A verbatim copy of all the data is required, minus any images.
[Supplied data Boundary: Start]
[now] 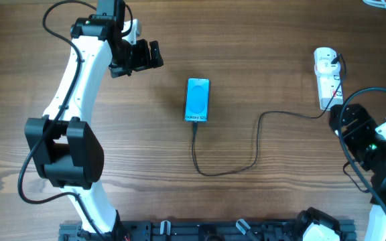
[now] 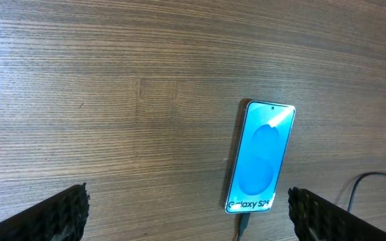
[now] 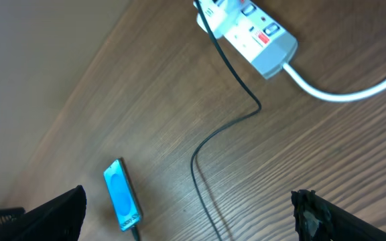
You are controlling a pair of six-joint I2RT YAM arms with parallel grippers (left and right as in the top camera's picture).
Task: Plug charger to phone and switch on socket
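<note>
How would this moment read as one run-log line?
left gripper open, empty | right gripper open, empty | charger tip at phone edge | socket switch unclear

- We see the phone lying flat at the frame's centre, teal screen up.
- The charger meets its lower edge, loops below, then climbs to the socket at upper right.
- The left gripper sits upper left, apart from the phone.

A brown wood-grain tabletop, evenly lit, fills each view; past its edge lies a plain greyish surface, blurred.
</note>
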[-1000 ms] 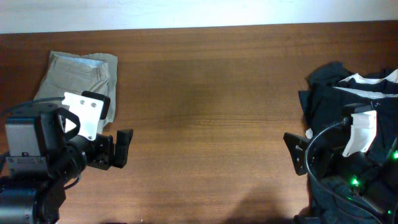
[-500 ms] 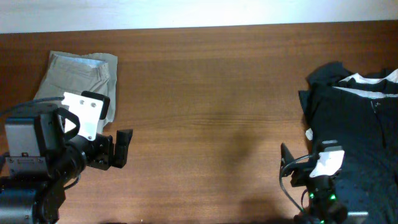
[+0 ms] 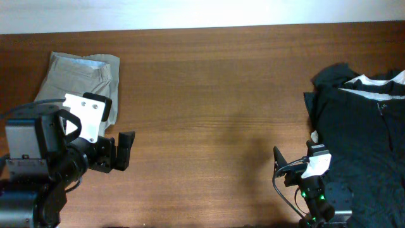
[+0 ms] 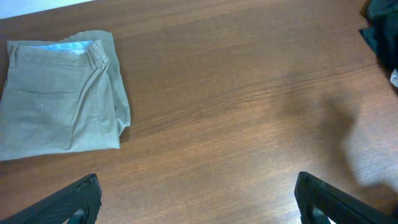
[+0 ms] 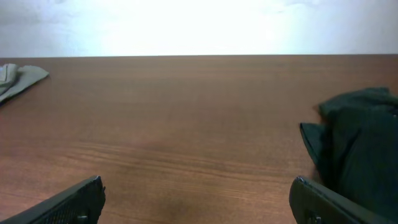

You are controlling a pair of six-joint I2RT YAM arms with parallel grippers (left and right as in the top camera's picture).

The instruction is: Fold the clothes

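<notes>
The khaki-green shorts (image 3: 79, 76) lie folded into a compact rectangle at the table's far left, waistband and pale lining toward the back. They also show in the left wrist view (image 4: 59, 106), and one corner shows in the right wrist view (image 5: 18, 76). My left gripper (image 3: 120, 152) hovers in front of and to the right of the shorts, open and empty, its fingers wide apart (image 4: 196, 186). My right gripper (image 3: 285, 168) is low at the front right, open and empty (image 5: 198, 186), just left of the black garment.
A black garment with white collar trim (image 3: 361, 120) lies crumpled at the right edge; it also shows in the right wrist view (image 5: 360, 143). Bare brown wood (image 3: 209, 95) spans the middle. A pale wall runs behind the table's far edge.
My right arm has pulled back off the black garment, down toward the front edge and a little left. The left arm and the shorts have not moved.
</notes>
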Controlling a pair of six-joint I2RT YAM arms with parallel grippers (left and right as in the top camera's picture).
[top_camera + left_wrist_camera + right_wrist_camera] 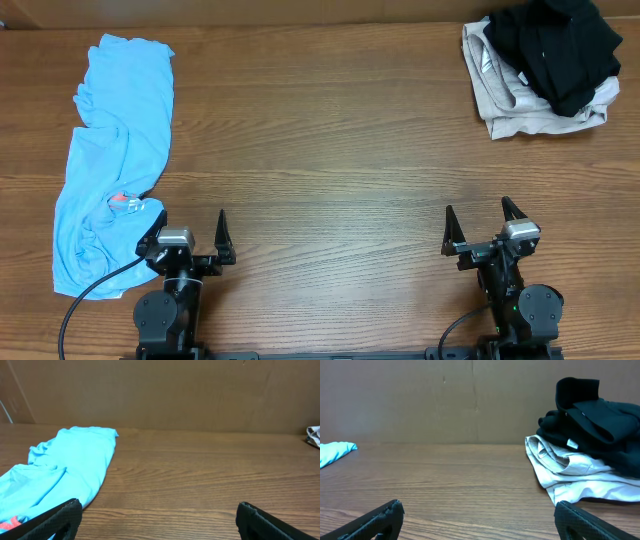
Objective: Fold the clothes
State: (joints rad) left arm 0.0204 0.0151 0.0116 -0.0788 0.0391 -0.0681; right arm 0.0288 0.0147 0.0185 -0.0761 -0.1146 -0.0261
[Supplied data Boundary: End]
**Final answer:**
[now] 
[now] 
[now] 
You are controlling a pair of six-joint I2RT YAM arms with parallel grippers (left and right as in the top camera's picture).
Task: Plug charger to phone and switch on socket
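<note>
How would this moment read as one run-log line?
left gripper open, empty | right gripper open, empty | charger tip at phone edge | socket switch unclear

- We see the phone lying flat at the frame's centre, teal screen up.
- The charger meets its lower edge, loops below, then climbs to the socket at upper right.
- The left gripper sits upper left, apart from the phone.

A brown wood-grain tabletop, evenly lit, fills each view; past its edge lies a plain greyish surface, blurred.
</note>
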[-1000 ms] 
[-500 ms] 
[+0 ms] 
[+0 ms] 
[+0 ms] 

You are controlling a pair of six-joint I2RT YAM arms with parallel grippers (left and right as in the top camera's picture).

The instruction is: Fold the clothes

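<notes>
The khaki-green shorts (image 3: 79, 76) lie folded into a compact rectangle at the table's far left, waistband and pale lining toward the back. They also show in the left wrist view (image 4: 59, 106), and one corner shows in the right wrist view (image 5: 18, 76). My left gripper (image 3: 120, 152) hovers in front of and to the right of the shorts, open and empty, its fingers wide apart (image 4: 196, 186). My right gripper (image 3: 285, 168) is low at the front right, open and empty (image 5: 198, 186), just left of the black garment.
A black garment with white collar trim (image 3: 361, 120) lies crumpled at the right edge; it also shows in the right wrist view (image 5: 360, 143). Bare brown wood (image 3: 209, 95) spans the middle. A pale wall runs behind the table's far edge.
My right arm has pulled back off the black garment, down toward the front edge and a little left. The left arm and the shorts have not moved.
</notes>
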Controlling a pair of six-joint I2RT YAM arms with parallel grippers (left and right as in the top camera's picture).
[top_camera + left_wrist_camera + right_wrist_camera] 
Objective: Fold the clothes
State: (joints rad) left arm 0.0204 0.0151 0.0116 -0.0788 0.0391 -0.0681; right arm 0.0288 0.0147 0.0185 -0.0761 -0.1146 -0.0261

This completes the output for the exercise.